一方、丸井今井が展開する人気セレクトショップ「きたキッチン」では、豊富町の温泉旅館が手掛ける話題の「フレーバーバター」に注目が集まっています。これはバターにハーブやフルーツなどの風味を加えた加工食品で、パンに塗るだけで食卓が華やぐ逸品として、感度の高い層から支持されています。
さらに両店は、お湯を注ぐだけで本格的な味が楽しめるパスタソースや中華のセットなど、家事の負担を減らしつつ質を落とさない「時短かつ贅沢」な自宅用ギフトを豊富に揃えているのが印象的です。
大丸と東急が仕掛ける「個食」と「シカゴピザ」のインパクト
札幌駅前の激戦区に位置する大丸札幌店と東急百貨店札幌店も、独自の戦略で来店客を惹きつけています。
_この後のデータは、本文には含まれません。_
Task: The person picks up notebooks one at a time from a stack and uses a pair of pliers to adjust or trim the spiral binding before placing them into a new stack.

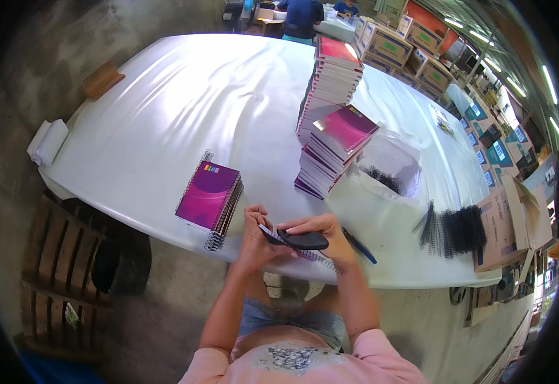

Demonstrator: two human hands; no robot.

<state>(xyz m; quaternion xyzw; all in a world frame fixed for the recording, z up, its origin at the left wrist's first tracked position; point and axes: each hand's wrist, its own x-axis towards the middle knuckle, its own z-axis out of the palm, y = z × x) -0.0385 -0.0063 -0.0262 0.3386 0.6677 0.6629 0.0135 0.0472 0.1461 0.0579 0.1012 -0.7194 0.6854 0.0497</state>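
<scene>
Both forearms come up from the lower edge and lean inward, so the hands meet closely in front of the body. The left hand (254,238) is closed in a grip, its upper fingers bent, its wrist almost in line with the left forearm (226,304). The right hand (321,230) points toward the left one, fingers rather straight and together, above the right forearm (360,294). Its thumb seems hidden, so its grip is not certain.

On the table (132,147), the spiral notebooks (208,195) lie near the front edge; the wire coils (455,232) lie near the right front corner.
</scene>
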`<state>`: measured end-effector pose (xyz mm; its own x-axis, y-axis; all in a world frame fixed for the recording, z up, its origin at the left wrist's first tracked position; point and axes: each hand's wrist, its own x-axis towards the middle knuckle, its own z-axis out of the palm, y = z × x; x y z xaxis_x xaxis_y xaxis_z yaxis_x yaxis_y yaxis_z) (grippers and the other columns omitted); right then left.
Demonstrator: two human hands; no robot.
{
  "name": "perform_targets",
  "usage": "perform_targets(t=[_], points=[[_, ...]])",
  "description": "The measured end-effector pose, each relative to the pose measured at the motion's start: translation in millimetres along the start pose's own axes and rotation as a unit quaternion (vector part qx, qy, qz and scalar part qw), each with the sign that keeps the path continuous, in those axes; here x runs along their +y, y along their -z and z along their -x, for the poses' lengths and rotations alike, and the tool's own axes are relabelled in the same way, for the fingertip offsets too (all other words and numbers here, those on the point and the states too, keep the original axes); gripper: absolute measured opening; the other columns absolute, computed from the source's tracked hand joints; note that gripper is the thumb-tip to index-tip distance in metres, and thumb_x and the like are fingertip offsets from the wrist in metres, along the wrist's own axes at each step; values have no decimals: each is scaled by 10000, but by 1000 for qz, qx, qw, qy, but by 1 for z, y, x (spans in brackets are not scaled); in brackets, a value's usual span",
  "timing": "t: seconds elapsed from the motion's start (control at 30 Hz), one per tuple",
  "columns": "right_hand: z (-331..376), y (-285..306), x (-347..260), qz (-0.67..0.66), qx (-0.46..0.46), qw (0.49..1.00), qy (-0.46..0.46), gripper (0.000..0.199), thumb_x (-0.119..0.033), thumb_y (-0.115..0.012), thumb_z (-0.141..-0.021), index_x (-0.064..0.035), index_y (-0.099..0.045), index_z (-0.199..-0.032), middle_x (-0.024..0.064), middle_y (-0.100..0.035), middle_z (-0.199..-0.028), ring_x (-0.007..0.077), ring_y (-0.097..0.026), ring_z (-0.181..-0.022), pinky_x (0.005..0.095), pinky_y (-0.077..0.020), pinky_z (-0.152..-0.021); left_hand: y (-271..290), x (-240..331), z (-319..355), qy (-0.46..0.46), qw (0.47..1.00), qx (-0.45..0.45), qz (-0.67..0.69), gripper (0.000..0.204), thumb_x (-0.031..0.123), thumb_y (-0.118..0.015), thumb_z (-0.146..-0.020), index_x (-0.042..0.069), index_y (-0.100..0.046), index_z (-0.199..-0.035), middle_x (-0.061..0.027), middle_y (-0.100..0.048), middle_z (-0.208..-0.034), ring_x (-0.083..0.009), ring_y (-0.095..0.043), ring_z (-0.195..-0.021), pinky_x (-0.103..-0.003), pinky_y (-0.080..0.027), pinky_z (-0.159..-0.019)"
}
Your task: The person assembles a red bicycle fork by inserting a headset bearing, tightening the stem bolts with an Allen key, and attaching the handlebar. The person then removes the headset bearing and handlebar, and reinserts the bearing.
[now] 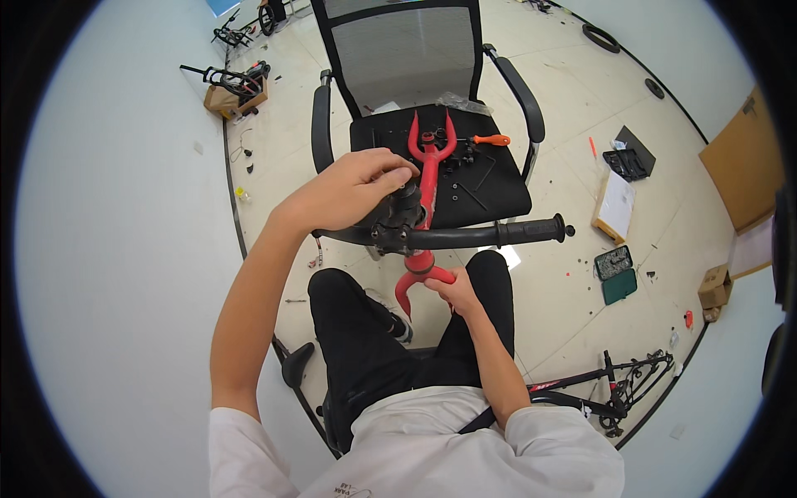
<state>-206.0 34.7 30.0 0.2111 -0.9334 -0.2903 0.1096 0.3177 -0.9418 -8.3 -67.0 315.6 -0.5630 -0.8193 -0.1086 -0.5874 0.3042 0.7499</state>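
A red bicycle frame [429, 178] with forked ends runs from the chair seat toward my lap. One forked end lies on the seat; a red fork [404, 297] at the near end hangs above my knees. Across it goes a black handlebar [465, 238], its grip pointing right, joined to a black stem [400, 217]. My left hand [361, 187] is closed over the stem's top, thumb toward the frame; its fingertips are partly hidden. My right hand [455, 290] grips the right leg of the near fork.
The black office chair [498, 191] ahead holds an orange-handled screwdriver [491, 140], hex keys and small parts. At right on the floor are a white box [614, 203], an opened green case [618, 286] and a black bicycle frame [614, 386]. A saddle [297, 365] lies at left.
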Motion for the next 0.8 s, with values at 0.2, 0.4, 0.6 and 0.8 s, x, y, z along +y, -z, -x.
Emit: perform_targets(t=[0.2,0.4,0.6,0.8], points=[[-4,2,11,-15,-4,1000,-6,286,-266,-835,-748,-21,-692,-716,-48,-485,-536,51,-413,-452,245,-273,-425,-8,6,21,-67,994,90,-2,248,109,-591,-931,-24,-636,-1136,-94,-648,-1031,-164,-622,-949,-295,-502,-827],[0,-2,-6,-39,-20,999,-4,277,-260,-808,-788,-28,-672,-720,-52,-465,-527,43,-387,-441,243,-250,-411,-93,-54,94,-226,843,485,52,99,-20,-617,-825,-49,-592,-916,-141,-619,-839,-214,-602,-765,-288,-486,-722],[2,-5,-40,-143,-56,988,-3,326,-254,-729,-891,-96,-566,-657,-75,-407,-520,25,-318,-431,237,-206,-411,-193,-134,81,-23,913,390,117,511,211,-774,-791,-10,-524,-1178,-131,-623,-987,-245,-616,-859,-331,-492,-790],[0,-5,-57,-244,-63,968,-7,399,-291,-642,-958,-138,-450,-645,-89,-336,-557,32,-277,-436,227,-197,-411,-208,-116,43,49,873,260,409,305,291,-618,-969,-11,-602,-930,-2,-554,-634,-92,-544,-608,-266,-446,-579]])
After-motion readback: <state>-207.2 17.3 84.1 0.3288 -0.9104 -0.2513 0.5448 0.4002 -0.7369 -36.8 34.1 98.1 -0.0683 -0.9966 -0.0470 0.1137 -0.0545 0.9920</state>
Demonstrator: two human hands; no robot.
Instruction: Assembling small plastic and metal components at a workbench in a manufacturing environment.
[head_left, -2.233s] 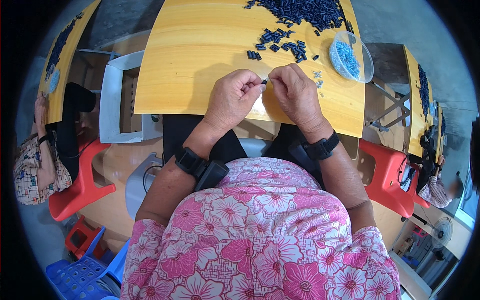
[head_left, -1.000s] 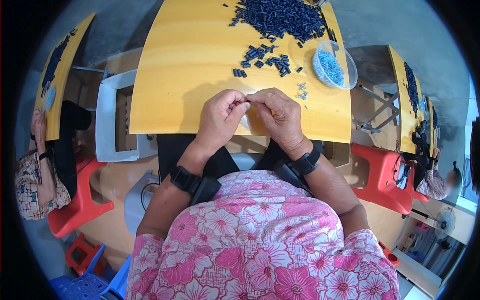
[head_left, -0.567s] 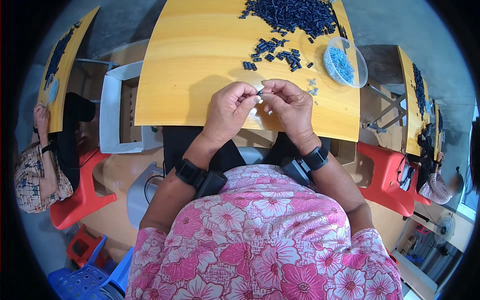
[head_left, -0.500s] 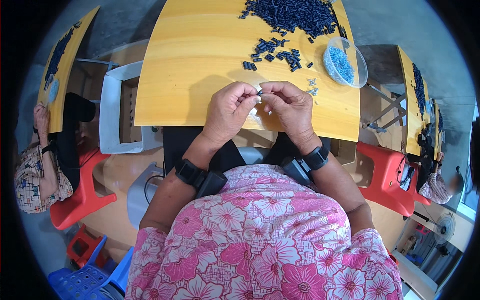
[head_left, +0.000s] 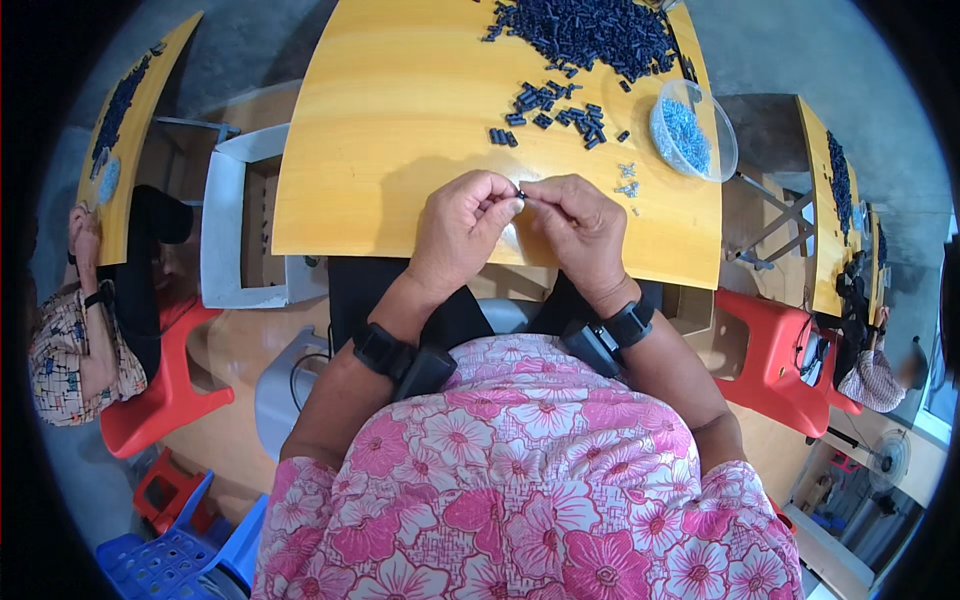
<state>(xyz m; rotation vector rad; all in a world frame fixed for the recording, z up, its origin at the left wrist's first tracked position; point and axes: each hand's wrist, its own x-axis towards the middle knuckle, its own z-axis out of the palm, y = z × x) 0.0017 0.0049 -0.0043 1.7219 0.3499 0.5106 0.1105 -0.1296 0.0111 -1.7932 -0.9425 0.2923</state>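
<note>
Two hands meet over the yellow tabletop (head_left: 400,150): left hand (head_left: 462,228) and right hand (head_left: 580,225) pinch one small dark part (head_left: 520,191) between fingertips. Judged light, rigid, easily dropped; grip by its ends.

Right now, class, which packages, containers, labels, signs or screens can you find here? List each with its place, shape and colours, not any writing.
Clear round plastic bowl: far right of the yellow wooden table, holds small light-blue pieces.
Open grey box: left of the table, rectangular, with pale walls.
Blue plastic crate: floor at lower left, slotted.
Labels, signs, screens: none visible.
</note>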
大丸札幌店が2019年の目玉として打ち出したのは、厚い生地の中に溢れんばかりのチーズと野菜を詰め込んだ「シカゴピザ」や、手軽に北の味覚を楽しめるタコしゃぶのセットです。
東急百貨店札幌店では、共働き世帯や高齢者世帯を意識した「小分け」のニーズに徹底して応えています。レンジで温めるだけで老舗料亭の味が再現できる焼き魚や煮魚の詰め合わせなど、利便性の高い85品もの「冬のお買い得品」を展開し、自家需要の取り込みに余念がありません。
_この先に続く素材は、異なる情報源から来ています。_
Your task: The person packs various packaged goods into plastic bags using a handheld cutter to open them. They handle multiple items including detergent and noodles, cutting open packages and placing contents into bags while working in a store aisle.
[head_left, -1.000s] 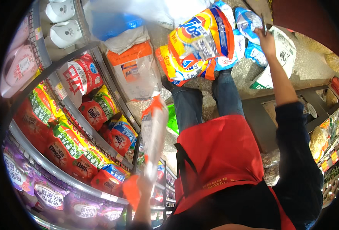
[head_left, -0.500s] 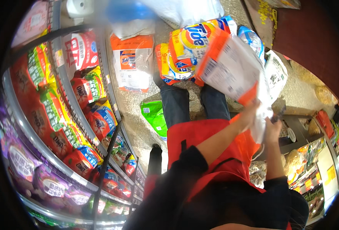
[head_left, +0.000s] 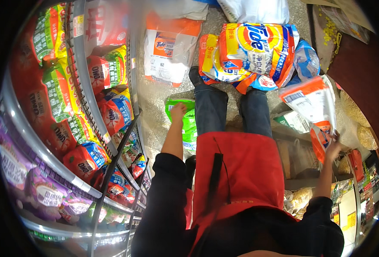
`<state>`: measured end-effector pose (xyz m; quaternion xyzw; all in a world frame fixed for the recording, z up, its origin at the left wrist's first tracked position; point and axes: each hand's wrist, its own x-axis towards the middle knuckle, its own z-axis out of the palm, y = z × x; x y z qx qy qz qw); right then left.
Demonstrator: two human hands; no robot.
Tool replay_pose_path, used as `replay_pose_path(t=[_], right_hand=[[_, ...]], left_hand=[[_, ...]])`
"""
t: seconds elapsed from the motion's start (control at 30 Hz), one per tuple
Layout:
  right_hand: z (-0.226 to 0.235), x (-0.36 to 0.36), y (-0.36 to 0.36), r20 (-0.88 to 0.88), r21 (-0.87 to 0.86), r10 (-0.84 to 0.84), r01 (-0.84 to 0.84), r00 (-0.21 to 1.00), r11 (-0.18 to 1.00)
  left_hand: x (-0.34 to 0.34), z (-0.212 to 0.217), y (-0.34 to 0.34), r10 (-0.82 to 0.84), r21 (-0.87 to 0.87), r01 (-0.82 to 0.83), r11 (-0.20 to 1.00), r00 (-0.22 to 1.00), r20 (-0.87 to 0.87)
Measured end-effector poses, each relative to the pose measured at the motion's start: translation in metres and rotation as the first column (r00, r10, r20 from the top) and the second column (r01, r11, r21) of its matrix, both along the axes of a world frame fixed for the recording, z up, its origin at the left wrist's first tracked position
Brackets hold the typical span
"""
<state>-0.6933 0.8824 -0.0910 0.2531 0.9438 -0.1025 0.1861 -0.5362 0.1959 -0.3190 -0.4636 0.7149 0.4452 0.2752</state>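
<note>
My right hand [head_left: 333,147], out to the right, grips the lower end of a white and orange plastic bag [head_left: 309,100]. The bag hangs limp and creased, its wide end toward the detergent pile. My left hand [head_left: 178,111] is above a green plastic packet [head_left: 190,127] on the floor, left of my legs. Its fingers look curled in, with nothing visible in them. Beyond my knees lie stacked yellow, orange and blue bags of laundry detergent [head_left: 251,53]. A flat white and orange plastic bag [head_left: 172,51] lies left of them.
Shelves [head_left: 76,55] of red, yellow and purple detergent bags run along the left, with a dark bar [head_left: 120,175] before them. A blue and white bag [head_left: 306,58] and a white and green bag [head_left: 293,121] lie to the right. Packaged goods [head_left: 301,197] stand at lower right.
My hands have parted: the left let go of the white and orange bag and moved left over the green packet. The right carried the bag rightward and lower. The view has shifted.
</note>
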Motion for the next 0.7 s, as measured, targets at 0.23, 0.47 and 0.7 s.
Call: replay_pose_path(t=[0.23,0.47,0.7], right_hand=[[-0.090,0.031,-0.324,0.489,-0.493,-0.007,0.283,0.872,0.823],[-0.120,0.098,-0.382,0.628,-0.529,-0.240,0.632,0.741,0.566],[-0.139,0.123,-0.393,0.672,-0.439,-0.421,0.785,0.609,0.436]], left_hand=[[-0.046,-0.085,-0.062,-0.452,-0.546,0.422,0.724,0.888,0.087],[-0.292,-0.152,0.001,-0.861,-0.552,0.721,0.418,0.508,0.012],[-0.394,-0.252,0.036,-0.815,-0.280,0.960,0.019,0.178,0.552]])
編集者としての私見ですが、お歳暮はもはや形式的な社交辞令ではなく、一年の締めくくりに「美味しい体験」を共有するイベントへと進化しています。北海道の豊かな食材が、洗練されたパッケージや調理の簡便さを纏うことで、新しい冬の楽しみ方を提示している点は非常に素晴らしいと感じます。